● **Work order**
What you return must be an exact copy of the lines in the listing below between the line holding "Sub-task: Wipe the" and the line holding "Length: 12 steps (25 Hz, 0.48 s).", inclusive, and nothing more.

● **Recorded data**
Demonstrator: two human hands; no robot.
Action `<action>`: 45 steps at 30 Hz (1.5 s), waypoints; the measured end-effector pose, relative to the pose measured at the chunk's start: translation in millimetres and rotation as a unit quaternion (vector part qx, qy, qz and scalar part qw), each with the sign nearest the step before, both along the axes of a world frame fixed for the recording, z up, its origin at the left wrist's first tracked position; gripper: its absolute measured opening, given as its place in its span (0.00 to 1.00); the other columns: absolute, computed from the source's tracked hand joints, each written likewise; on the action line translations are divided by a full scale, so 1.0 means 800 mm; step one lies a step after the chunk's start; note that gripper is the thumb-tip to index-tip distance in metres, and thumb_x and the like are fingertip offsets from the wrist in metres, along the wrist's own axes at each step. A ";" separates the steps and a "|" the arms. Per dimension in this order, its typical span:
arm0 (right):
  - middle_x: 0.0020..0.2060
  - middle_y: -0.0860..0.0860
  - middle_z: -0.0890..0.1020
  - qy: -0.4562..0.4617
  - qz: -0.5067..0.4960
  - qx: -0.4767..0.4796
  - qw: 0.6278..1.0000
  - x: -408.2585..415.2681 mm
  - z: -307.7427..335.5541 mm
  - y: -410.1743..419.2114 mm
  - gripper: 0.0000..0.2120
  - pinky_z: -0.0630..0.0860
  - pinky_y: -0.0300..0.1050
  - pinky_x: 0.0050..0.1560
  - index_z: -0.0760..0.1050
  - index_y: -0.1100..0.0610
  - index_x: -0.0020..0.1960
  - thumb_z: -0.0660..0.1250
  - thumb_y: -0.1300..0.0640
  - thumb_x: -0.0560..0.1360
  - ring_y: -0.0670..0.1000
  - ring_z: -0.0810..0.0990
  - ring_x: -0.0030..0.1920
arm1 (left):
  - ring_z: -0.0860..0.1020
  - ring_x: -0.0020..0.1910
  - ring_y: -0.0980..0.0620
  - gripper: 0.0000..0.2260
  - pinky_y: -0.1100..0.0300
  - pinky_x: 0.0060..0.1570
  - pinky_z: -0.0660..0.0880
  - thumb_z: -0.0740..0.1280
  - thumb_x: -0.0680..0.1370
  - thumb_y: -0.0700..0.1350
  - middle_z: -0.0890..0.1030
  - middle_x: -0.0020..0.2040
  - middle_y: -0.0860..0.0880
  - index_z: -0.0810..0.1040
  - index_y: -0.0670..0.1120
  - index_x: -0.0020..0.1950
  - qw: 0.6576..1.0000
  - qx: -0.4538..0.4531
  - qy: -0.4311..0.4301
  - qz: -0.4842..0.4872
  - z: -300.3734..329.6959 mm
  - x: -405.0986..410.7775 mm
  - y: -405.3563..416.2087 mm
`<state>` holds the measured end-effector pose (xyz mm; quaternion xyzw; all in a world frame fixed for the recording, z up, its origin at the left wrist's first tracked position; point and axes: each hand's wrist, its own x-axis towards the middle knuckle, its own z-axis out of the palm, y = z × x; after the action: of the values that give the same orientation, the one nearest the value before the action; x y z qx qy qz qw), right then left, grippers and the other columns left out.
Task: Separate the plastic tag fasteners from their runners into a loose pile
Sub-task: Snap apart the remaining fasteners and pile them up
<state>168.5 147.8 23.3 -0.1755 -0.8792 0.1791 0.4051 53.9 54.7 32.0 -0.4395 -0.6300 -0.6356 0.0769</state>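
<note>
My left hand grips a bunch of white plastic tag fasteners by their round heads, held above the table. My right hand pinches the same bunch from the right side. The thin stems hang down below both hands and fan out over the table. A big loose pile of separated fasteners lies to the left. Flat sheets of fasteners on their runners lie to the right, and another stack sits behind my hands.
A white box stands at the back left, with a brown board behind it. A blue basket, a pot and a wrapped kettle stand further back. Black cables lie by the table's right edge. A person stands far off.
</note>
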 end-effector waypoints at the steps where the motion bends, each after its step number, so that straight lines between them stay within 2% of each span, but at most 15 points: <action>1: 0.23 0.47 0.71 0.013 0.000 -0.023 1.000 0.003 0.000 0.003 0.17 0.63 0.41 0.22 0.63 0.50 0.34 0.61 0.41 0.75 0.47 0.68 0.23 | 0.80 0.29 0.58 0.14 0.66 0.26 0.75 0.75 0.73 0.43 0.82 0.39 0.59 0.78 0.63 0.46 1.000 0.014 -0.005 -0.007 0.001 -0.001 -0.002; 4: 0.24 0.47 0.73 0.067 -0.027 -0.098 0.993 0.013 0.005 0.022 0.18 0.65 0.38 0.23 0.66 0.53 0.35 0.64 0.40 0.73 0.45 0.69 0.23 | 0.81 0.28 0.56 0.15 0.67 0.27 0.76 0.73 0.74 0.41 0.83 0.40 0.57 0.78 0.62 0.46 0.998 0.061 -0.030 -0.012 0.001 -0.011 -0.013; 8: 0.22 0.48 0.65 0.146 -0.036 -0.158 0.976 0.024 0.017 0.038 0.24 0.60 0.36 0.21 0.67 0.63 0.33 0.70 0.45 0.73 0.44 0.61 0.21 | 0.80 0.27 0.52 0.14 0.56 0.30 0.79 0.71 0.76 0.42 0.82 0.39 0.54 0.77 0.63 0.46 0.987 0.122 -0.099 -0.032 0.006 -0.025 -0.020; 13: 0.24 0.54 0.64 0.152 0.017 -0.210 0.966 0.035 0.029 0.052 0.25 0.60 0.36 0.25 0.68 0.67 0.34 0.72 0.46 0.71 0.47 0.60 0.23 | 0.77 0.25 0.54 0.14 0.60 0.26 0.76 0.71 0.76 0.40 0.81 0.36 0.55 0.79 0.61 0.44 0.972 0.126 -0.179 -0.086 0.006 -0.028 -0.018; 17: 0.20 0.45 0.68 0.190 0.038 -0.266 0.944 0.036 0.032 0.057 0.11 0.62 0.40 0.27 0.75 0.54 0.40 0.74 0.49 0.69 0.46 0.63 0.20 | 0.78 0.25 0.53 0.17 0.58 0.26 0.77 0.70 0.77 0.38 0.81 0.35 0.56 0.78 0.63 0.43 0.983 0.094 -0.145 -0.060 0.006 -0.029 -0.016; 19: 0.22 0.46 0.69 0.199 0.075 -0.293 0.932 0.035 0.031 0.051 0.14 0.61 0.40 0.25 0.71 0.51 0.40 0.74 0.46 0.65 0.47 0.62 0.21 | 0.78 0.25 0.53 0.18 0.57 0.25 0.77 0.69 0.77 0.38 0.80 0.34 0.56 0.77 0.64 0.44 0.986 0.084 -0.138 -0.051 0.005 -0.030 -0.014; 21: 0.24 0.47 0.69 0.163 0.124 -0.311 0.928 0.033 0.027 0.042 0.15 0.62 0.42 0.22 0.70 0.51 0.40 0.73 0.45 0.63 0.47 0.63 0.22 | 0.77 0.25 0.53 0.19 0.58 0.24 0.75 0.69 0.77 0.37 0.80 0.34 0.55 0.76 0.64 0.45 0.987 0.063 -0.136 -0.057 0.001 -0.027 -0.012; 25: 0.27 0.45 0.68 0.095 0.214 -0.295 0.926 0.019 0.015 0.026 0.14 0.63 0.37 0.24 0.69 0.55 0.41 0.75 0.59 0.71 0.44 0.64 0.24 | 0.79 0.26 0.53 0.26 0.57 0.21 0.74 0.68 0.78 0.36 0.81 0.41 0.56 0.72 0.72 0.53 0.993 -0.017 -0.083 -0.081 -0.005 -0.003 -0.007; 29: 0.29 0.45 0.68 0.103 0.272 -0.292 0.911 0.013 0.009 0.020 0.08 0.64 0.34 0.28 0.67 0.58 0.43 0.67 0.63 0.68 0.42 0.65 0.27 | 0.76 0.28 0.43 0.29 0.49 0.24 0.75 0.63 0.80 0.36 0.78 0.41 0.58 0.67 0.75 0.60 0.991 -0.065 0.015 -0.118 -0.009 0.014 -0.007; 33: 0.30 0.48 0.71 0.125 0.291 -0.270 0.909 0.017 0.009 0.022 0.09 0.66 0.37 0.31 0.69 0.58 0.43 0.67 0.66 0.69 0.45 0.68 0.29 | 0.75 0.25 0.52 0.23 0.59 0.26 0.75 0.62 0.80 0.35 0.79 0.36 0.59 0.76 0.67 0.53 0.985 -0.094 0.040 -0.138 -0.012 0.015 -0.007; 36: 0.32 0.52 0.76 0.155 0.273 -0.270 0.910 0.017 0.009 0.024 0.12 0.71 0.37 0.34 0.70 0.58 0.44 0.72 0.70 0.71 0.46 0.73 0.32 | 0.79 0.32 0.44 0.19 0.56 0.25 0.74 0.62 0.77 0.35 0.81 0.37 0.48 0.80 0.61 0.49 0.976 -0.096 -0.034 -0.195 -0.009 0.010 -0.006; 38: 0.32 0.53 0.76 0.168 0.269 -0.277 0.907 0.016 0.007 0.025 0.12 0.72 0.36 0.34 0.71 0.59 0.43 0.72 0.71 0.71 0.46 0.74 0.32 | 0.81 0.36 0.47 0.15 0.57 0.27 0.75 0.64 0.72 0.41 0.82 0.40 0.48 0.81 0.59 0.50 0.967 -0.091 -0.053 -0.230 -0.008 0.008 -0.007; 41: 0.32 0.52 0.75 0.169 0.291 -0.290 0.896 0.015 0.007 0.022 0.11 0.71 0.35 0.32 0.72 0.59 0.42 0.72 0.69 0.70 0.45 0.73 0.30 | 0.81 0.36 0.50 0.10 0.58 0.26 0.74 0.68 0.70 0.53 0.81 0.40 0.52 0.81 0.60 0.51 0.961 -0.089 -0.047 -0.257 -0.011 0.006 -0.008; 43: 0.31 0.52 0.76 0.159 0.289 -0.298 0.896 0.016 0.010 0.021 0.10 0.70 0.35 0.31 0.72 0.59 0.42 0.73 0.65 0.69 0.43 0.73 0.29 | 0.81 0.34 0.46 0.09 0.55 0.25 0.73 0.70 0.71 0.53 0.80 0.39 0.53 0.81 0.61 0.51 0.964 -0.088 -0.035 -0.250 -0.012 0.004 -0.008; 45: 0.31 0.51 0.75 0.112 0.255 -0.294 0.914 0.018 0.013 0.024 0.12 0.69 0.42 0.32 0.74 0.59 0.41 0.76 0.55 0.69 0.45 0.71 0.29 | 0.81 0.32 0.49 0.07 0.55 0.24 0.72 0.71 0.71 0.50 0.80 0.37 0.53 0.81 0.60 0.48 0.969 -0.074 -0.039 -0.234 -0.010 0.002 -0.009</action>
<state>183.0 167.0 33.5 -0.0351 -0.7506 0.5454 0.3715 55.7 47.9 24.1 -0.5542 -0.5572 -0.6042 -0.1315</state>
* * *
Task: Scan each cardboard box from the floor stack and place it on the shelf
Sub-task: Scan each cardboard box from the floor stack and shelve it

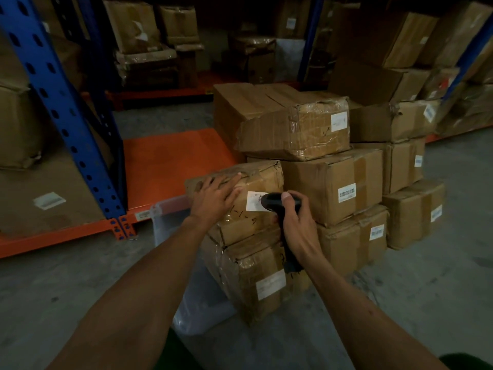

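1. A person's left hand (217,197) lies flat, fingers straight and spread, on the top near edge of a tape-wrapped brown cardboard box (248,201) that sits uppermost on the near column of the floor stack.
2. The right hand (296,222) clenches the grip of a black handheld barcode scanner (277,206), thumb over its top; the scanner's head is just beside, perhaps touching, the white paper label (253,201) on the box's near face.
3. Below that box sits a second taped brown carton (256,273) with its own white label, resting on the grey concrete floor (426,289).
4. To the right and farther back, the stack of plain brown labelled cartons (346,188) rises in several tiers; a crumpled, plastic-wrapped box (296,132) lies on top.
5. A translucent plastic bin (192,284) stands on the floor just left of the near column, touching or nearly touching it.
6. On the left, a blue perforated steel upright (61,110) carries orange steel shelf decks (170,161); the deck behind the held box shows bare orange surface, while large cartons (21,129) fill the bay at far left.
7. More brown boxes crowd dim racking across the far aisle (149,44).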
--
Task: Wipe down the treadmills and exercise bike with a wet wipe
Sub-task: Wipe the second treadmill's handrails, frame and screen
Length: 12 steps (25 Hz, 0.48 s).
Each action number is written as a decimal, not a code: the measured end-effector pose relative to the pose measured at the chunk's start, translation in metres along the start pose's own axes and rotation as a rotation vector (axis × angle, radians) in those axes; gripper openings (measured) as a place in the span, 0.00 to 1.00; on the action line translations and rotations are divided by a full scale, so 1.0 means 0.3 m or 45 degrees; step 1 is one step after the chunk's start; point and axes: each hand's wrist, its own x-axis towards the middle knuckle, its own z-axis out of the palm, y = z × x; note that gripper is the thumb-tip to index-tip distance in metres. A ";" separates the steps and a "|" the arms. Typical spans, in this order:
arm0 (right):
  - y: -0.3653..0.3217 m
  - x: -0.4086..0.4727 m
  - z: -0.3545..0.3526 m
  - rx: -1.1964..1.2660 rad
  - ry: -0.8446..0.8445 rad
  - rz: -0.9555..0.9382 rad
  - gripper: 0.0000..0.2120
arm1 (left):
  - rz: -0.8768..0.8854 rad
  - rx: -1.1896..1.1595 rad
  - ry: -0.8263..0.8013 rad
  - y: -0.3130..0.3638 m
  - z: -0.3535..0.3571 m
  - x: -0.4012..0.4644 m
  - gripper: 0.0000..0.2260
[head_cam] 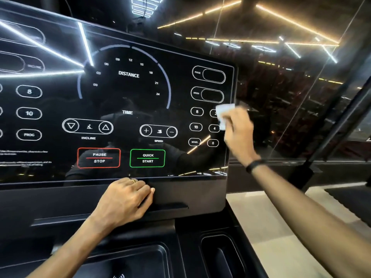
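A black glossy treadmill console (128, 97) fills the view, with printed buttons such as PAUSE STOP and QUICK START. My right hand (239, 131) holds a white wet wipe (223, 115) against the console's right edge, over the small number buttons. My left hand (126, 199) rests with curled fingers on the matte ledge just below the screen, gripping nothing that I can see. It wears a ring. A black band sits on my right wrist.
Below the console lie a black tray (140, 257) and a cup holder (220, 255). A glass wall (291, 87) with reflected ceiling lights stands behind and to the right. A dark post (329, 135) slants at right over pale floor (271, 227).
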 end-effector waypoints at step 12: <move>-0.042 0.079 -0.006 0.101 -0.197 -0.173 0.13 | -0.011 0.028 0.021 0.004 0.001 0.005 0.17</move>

● **Task result**
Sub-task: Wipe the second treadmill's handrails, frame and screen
Length: 12 steps (25 Hz, 0.48 s).

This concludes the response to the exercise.